*Problem description:*
Take the listing that follows and copy it precisely.
== Segment start ==
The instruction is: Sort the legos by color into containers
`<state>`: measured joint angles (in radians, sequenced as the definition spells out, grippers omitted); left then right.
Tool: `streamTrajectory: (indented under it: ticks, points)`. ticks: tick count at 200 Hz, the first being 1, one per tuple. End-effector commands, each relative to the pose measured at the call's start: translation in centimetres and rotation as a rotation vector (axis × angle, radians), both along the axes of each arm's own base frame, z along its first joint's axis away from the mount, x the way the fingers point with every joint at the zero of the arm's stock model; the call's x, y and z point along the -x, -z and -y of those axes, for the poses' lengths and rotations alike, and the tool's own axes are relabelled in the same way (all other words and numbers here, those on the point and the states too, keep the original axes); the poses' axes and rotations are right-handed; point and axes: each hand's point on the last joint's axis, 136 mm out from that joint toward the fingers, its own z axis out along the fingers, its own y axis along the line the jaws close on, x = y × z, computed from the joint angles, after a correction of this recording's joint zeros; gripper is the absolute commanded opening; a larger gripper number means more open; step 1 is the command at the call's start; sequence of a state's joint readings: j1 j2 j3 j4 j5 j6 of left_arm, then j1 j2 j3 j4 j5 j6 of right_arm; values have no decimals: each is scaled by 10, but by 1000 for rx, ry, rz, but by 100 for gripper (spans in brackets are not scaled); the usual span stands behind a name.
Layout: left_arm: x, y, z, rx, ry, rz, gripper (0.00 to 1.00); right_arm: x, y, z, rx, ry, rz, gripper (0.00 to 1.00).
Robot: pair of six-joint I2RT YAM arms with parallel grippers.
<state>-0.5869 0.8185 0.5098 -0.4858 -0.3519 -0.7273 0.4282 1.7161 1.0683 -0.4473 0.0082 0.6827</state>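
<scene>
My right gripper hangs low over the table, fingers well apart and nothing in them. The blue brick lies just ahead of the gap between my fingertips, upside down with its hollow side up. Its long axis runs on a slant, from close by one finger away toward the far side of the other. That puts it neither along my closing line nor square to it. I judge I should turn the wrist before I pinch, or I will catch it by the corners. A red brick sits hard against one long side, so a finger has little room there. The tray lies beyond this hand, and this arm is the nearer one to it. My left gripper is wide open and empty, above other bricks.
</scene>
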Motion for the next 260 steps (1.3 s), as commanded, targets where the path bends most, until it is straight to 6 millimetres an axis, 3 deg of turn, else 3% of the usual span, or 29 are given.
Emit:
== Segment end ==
*Solution for this problem:*
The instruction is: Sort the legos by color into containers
`<state>`: measured joint angles (in radians, sequenced as the definition spells out, grippers omitted); left then right.
Tool: `streamTrajectory: (indented under it: ticks, points)`. ticks: tick count at 200 Hz, the first being 1, one per tuple. End-effector commands, each relative to the pose measured at the call's start: translation in centimetres and rotation as a rotation vector (axis × angle, radians), both along the axes of each arm's own base frame, z along its first joint's axis away from the mount, x the way the fingers point with every joint at the zero of the arm's stock model; the call's x, y and z point along the -x, -z and -y of those axes, for the poses' lengths and rotations alike, and the tool's own axes are relabelled in the same way (all other words and numbers here, those on the point and the states too, keep the original axes); the poses' axes and rotations are right-handed; point and axes: each hand's point on the last joint's axis, 136 mm out from that joint toward the fingers, its own z axis out along the fingers, its own y axis along the line the jaws close on, x = y × z, computed from the joint angles, after a correction of this recording's joint zeros; gripper is the absolute commanded opening; a larger gripper number means more open; step 1 is the command at the call's start; sequence of a state's joint readings: j1 j2 j3 j4 j5 j6 of left_arm, then j1 j2 j3 j4 j5 j6 of right_arm; values have no decimals: each is scaled by 10, but by 1000 for rx, ry, rz, but by 100 for gripper (spans in brackets are not scaled); the usual span stands behind a name.
Layout: left_arm: x, y, z, rx, ry, rz, gripper (0.00 to 1.00); right_arm: x, y, z, rx, ry, rz, gripper (0.00 to 1.00).
Robot: pair of six-joint I2RT YAM arms with parallel grippers.
<state>-0.5869 0.8185 0.5098 -0.4858 -0.3519 -0.7273 0.4282 1.7161 1.0683 -0.4473 0.0082 0.6827</state>
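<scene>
My right gripper hangs low over the table, fingers well apart and nothing in them. The blue brick lies just ahead of the gap between my fingertips, upside down with its hollow side up. Its long axis runs on a slant, from close by one finger away toward the far side of the other. That puts it neither along my closing line nor square to it. I judge I should turn the wrist before I pinch, or I will catch it by the corners. A red brick sits hard against one long side, so a finger has little room there. The tray lies beyond this hand, and this arm is the nearer one to it. My left gripper is wide open and empty, above other bricks.
</scene>
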Motion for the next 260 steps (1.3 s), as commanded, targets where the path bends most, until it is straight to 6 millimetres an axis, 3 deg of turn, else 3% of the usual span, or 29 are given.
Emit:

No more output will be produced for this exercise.